**Exercise aim**
The data must be given again in full, with no line altered.

**Extracted records**
=== Section Start ===

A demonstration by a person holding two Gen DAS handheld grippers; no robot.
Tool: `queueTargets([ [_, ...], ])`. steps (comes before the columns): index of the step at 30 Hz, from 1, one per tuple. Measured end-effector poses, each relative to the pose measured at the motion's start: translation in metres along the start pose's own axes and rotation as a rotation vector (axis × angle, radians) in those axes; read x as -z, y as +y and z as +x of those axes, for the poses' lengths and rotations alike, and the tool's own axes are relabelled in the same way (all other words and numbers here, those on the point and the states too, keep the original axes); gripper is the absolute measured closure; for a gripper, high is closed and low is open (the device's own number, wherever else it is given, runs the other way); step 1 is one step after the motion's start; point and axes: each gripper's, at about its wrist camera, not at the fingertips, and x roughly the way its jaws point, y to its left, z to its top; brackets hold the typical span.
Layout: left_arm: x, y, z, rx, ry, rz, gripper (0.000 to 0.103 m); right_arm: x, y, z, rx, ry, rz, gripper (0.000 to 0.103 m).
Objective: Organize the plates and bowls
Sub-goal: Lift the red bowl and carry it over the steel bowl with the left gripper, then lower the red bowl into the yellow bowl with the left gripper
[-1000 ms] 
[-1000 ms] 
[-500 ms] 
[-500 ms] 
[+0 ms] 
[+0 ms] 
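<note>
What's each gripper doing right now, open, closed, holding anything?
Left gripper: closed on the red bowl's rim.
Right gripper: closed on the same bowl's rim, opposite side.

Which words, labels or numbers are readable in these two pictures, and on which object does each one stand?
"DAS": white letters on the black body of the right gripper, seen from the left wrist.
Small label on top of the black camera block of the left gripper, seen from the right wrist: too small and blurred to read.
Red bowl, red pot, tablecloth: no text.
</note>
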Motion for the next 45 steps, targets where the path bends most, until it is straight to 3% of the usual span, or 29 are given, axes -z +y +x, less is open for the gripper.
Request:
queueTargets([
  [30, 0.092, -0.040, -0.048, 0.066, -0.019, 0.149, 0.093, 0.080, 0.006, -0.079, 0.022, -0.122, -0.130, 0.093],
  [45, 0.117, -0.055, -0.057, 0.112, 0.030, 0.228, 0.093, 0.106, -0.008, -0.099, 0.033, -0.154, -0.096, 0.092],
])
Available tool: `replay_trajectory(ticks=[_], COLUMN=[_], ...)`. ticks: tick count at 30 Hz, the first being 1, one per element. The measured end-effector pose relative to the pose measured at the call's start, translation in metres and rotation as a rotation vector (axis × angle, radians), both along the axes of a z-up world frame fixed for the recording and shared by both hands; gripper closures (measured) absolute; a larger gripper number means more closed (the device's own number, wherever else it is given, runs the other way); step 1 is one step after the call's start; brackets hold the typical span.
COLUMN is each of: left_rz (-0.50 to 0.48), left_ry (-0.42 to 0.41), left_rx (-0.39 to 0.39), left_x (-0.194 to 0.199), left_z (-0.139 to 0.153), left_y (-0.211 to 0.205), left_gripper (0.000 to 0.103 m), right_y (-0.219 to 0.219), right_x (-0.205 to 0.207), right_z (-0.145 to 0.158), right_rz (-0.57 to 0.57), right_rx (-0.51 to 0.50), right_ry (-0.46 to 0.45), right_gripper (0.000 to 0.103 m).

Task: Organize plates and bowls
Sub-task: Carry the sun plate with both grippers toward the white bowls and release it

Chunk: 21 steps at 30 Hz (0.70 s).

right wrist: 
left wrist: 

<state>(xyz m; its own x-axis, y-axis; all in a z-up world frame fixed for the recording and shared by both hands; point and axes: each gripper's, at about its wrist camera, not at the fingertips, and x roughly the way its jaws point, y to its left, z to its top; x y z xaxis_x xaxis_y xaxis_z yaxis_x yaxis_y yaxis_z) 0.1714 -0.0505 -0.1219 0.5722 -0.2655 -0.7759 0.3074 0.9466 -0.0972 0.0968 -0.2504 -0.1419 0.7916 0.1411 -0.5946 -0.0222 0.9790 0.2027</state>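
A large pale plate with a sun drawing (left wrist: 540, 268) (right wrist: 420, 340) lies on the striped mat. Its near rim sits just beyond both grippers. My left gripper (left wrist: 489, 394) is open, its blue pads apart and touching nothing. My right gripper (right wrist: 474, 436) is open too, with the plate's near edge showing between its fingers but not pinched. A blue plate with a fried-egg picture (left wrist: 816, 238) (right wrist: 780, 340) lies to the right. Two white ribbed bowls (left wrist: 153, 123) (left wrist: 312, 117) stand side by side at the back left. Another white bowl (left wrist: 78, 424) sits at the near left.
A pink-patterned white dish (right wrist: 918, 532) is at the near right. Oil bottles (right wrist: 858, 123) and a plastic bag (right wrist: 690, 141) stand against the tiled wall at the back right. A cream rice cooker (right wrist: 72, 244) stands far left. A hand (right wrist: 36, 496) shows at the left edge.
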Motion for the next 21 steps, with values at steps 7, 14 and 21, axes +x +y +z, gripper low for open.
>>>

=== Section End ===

**Result**
A demonstration by a person holding two Gen DAS handheld grippers; no robot.
Tool: `queueTargets([ [_, ...], ])`. steps (comes before the columns): index of the step at 30 Hz, from 1, one per tuple. Measured end-effector poses, each relative to the pose measured at the motion's start: translation in metres along the start pose's own axes and rotation as a rotation vector (axis × angle, radians) in those axes; read x as -z, y as +y and z as +x of those axes, for the poses' lengths and rotations alike, and the tool's own axes are relabelled in the same way (all other words and numbers here, those on the point and the states too, keep the original axes); gripper is the absolute measured closure; for a gripper, high is closed and low is open (the device's own number, wherever else it is given, runs the other way); step 1 is one step after the motion's start; point and axes: each gripper's, at about its wrist camera, not at the fingertips, and x roughly the way its jaws point, y to its left, z to its top; brackets hold the typical span.
Layout: left_arm: x, y, z, rx, ry, rz, gripper (0.000 to 0.103 m); right_arm: x, y, z, rx, ry, rz, gripper (0.000 to 0.103 m).
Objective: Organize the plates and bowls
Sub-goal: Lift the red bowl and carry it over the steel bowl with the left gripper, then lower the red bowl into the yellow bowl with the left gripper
[-1000 ms] 
[-1000 ms] 
[-500 ms] 
[-500 ms] 
[+0 ms] 
[+0 ms] 
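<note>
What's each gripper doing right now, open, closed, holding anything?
Left gripper: closed on the red bowl's rim.
Right gripper: closed on the same bowl's rim, opposite side.

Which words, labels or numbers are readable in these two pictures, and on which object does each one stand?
"DAS": white letters on the black body of the right gripper, seen from the left wrist.
Small label on top of the black camera block of the left gripper, seen from the right wrist: too small and blurred to read.
Red bowl, red pot, tablecloth: no text.
</note>
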Motion for the next 45 steps, targets where the path bends most, until it is straight to 3% of the usual span, or 29 are given, axes -z +y +x, less is open for the gripper.
Request:
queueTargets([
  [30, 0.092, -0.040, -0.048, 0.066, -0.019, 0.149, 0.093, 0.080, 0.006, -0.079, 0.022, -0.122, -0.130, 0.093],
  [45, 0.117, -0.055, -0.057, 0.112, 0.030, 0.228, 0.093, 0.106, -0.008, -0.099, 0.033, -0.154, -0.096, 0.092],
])
Available tool: `replay_trajectory(ticks=[_], COLUMN=[_], ...)`. ticks: tick count at 30 Hz, the first being 1, one per element. The measured end-effector pose relative to the pose measured at the call's start, translation in metres and rotation as a rotation vector (axis × angle, radians), both along the axes of a z-up world frame fixed for the recording and shared by both hands; gripper closures (measured) absolute; a larger gripper number means more closed (the device's own number, wherever else it is given, runs the other way); step 1 is one step after the call's start; brackets hold the typical span.
COLUMN is each of: left_rz (-0.50 to 0.48), left_ry (-0.42 to 0.41), left_rx (-0.39 to 0.39), left_x (-0.194 to 0.199), left_z (-0.139 to 0.153), left_y (-0.211 to 0.205), left_gripper (0.000 to 0.103 m), right_y (-0.219 to 0.219), right_x (-0.205 to 0.207), right_z (-0.145 to 0.158), right_rz (-0.57 to 0.57), right_rx (-0.51 to 0.50), right_ry (-0.46 to 0.45), right_gripper (0.000 to 0.103 m).

Task: Organize plates and bowls
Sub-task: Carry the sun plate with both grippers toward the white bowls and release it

Chunk: 21 steps at 30 Hz (0.70 s).

right wrist: 
left wrist: 

<state>(xyz m; its own x-axis, y-axis; all in a z-up world frame fixed for the recording and shared by both hands; point and axes: each gripper's, at about its wrist camera, not at the fingertips, and x roughly the way its jaws point, y to its left, z to its top; x y z xaxis_x xaxis_y xaxis_z yaxis_x yaxis_y yaxis_z) 0.1714 -0.0505 -0.1219 0.5722 -0.2655 -0.7759 0.3074 0.9466 -0.0972 0.0968 -0.2504 -0.1419 0.7916 0.1411 -0.5946 -0.0222 0.9790 0.2027</state>
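A large pale plate with a sun drawing (left wrist: 540, 268) (right wrist: 420, 340) lies on the striped mat. Its near rim sits just beyond both grippers. My left gripper (left wrist: 489, 394) is open, its blue pads apart and touching nothing. My right gripper (right wrist: 474, 436) is open too, with the plate's near edge showing between its fingers but not pinched. A blue plate with a fried-egg picture (left wrist: 816, 238) (right wrist: 780, 340) lies to the right. Two white ribbed bowls (left wrist: 153, 123) (left wrist: 312, 117) stand side by side at the back left. Another white bowl (left wrist: 78, 424) sits at the near left.
A pink-patterned white dish (right wrist: 918, 532) is at the near right. Oil bottles (right wrist: 858, 123) and a plastic bag (right wrist: 690, 141) stand against the tiled wall at the back right. A cream rice cooker (right wrist: 72, 244) stands far left. A hand (right wrist: 36, 496) shows at the left edge.
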Motion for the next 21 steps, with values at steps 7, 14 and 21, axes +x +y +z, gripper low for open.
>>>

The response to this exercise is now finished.